The pot luck also includes a lot of pathetic offerings next to the planned dishes that are packed in brightly colored plastic bowls with matching lids. Doug has brung a 5-piece KFC snack pack and, one year, there were a dozen White Castle sliders. I’ve seen Cousin Bruce put a Domino’s pizza on the folding table, two slices already missing. He can do whatever he wants; Bruce is one of the few family members that still smokes. I mostly remember Bruce because, the first time I felt dread was when I thought, “I am never going to see you again,” when he shipped out to war. Bruce came back from Viet Nam, but there are never enough cigarettes. These days, the church that Bruce’s part of the family goes sponsor dozens of Hmong and Somali refugees. No one really talks about it; discrimination, acceptance and love I mean.

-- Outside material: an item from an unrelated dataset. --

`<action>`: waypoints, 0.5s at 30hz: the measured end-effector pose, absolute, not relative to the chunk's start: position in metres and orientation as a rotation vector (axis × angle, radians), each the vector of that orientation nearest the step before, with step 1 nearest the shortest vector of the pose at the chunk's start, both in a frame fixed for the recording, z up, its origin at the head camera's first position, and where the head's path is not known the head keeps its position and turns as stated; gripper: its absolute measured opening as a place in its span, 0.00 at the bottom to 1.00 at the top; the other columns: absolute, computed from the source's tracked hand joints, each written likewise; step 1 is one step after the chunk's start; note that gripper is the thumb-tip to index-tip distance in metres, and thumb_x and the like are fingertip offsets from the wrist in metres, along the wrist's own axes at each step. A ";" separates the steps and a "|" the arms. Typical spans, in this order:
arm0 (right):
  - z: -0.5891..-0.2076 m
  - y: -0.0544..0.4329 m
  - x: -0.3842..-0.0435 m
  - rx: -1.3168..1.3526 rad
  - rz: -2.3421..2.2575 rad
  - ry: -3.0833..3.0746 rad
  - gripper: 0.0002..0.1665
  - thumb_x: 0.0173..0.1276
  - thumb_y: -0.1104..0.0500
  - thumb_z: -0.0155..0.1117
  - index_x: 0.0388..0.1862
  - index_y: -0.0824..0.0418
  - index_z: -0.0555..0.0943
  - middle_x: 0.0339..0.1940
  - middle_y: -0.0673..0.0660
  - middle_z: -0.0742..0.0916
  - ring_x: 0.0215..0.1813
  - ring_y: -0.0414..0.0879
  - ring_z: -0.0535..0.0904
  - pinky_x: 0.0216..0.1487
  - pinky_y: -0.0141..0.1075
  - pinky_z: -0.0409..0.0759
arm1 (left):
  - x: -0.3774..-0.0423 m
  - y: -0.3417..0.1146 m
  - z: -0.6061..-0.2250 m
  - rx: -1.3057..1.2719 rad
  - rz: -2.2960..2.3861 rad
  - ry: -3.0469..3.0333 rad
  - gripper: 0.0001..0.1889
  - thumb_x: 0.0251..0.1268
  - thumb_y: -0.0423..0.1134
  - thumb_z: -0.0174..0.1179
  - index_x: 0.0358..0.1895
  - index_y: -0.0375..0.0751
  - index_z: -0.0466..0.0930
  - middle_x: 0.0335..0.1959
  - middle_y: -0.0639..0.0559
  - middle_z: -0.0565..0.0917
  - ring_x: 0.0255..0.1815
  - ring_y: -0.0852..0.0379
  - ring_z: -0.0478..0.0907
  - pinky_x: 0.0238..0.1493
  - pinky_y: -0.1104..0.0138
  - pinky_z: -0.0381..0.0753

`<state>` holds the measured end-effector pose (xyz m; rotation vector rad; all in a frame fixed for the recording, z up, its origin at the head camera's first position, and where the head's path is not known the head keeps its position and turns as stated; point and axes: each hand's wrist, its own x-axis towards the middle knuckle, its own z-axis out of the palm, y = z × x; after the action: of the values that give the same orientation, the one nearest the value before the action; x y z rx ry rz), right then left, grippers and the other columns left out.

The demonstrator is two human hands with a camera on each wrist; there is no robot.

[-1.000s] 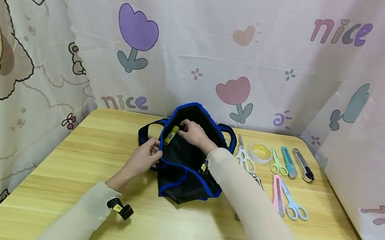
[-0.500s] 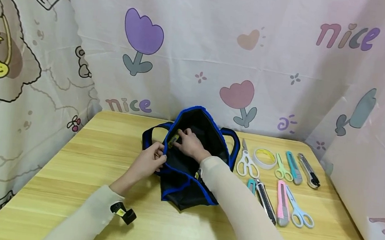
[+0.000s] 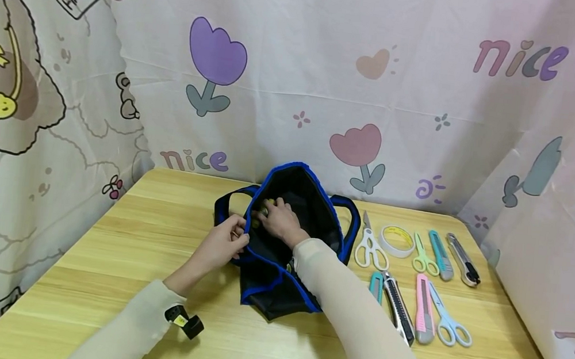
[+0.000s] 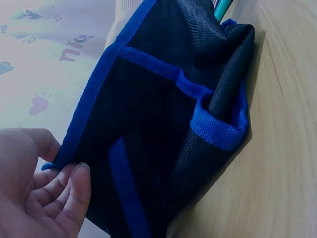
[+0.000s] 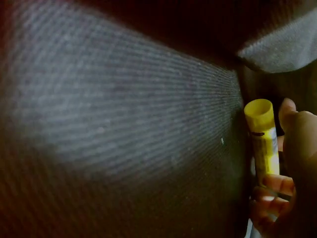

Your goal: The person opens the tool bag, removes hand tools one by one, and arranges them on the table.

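A black fabric bag with blue trim (image 3: 281,303) stands on the table, its mouth open toward me. My left hand (image 3: 219,241) pinches the blue edge at the bag's left side; in the left wrist view, thumb and fingers of the left hand (image 4: 49,188) meet on that edge. My right hand (image 3: 280,220) is inside the bag by its left wall. There, a yellow glue stick (image 5: 261,134) stands nearly upright, with the right hand's fingers (image 5: 278,184) curled over its lower part. The thumb sits slightly apart from the stick. In the head view the hand mostly covers it.
Right of the bag lie white scissors (image 3: 371,248), a tape roll (image 3: 396,250), green scissors (image 3: 425,263), a teal cutter (image 3: 440,255) and a silver cutter (image 3: 463,260). Nearer are a black-and-silver cutter (image 3: 400,309), a pink cutter (image 3: 424,308) and blue scissors (image 3: 452,328). A printed curtain (image 3: 289,58) hangs behind.
My right hand has moved deeper into the bag and over the glue stick, which was in plain sight beside the fingers. The left hand keeps its pinch on the edge. The head view has shifted slightly.
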<state>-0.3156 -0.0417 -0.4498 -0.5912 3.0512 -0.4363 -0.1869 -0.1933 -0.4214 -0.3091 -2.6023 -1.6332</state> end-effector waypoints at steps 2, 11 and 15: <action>-0.449 -0.041 -0.313 -0.577 -0.426 3.051 0.31 0.74 0.34 0.46 0.72 0.43 0.68 0.60 0.59 0.73 0.56 0.56 0.71 0.53 0.47 0.75 | -0.187 -0.193 -0.422 -0.318 -1.639 -2.595 0.14 0.69 0.30 0.54 0.54 0.30 0.71 0.39 0.43 0.76 0.28 0.54 0.79 0.26 0.63 0.83; -0.442 -0.033 -0.311 -0.475 -0.403 3.068 0.28 0.73 0.43 0.55 0.68 0.48 0.69 0.59 0.61 0.75 0.55 0.57 0.74 0.49 0.49 0.77 | -0.187 -0.193 -0.423 -0.341 -1.625 -2.592 0.14 0.69 0.32 0.54 0.54 0.32 0.71 0.40 0.42 0.76 0.28 0.54 0.79 0.27 0.63 0.83; -0.437 -0.024 -0.309 -0.454 -0.398 3.077 0.30 0.71 0.49 0.58 0.70 0.49 0.67 0.59 0.62 0.75 0.54 0.58 0.77 0.50 0.51 0.78 | -0.188 -0.195 -0.425 -0.351 -1.622 -2.591 0.14 0.69 0.32 0.54 0.55 0.31 0.70 0.40 0.42 0.75 0.29 0.53 0.79 0.27 0.63 0.83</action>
<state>-0.3093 -0.0244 -0.4370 -0.4544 3.0770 -0.3976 -0.1878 -0.1946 -0.4246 -0.3509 -2.5906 -1.6220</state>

After lunch, the “formal” part of the picnic begins when Beverly and Gretchen get out their accordions. Everyone stands and we sing the National Anthem. Uncle Fred, who lied about his age to enlist in the Navy after Pearl Harbor, puts his thick hand over his heart. Bruce stands, looking absent, with a burning cigarette at his side. Uncle Jerry, a career Army Staff Sergeant, is buried just two miles away. His wife, Arlene, does not get up. Children fidget waiting for this song to end.

Games follow. Aunt Margaret has prizes for all participants in wheelbarrow races, water balloon toss and the egg (raw) toss. The prizes for kids rival Halloween and include dangerous small plastic toys, all manner of candy and a box of Cracker Jacks. Anyone can guess what is in the small box, wrapped like a Christmas present. Hint: Margaret works in a dental office so it is almost always something from her office.

Each year, during the long drive home, we assess the prizes we got from the picnic. My sisters and brother start to devour the Cracker Jacks, a treat we never got at home. Fine with me. I only eat as much as is needed to get to the prize inside. “Jacks” make my stomach hurt, the prize is always underwhelming and my fingers are hopelessly stuck together. As my Dad drove, I asked him why the Anthem was played at the picnic. His answer was short, “We need to show we are Americans.” We did not really talk about things.

What he meant to say was that Tillie and Fred had to work harder than everyone else to prove they were worthy to be in America. They expected their children to do the same. When WWI began, German-Americans were treated with suspicion, something that made life more challenging. America, though, had a very small part in that war. When Hitler rose to power, German-Americans were thought to be potential spies. Even my grandfather, a junior high school janitor, was isolated and ostracized. Apparently, Henry Kobs knew some secrets about public education that could help the Nazis. 

After going to enough picnics, I figured out a few things. That I was given the genetics to work hard, not say much and have trouble digesting flavored popcorn. That someone in every family took a huge risk to do something new and were disrespected for taking that chance. During horseshoes, the three-legged race, and the drive home, I figured out that the way to be “American” is to welcome all the new risk takers during their journey.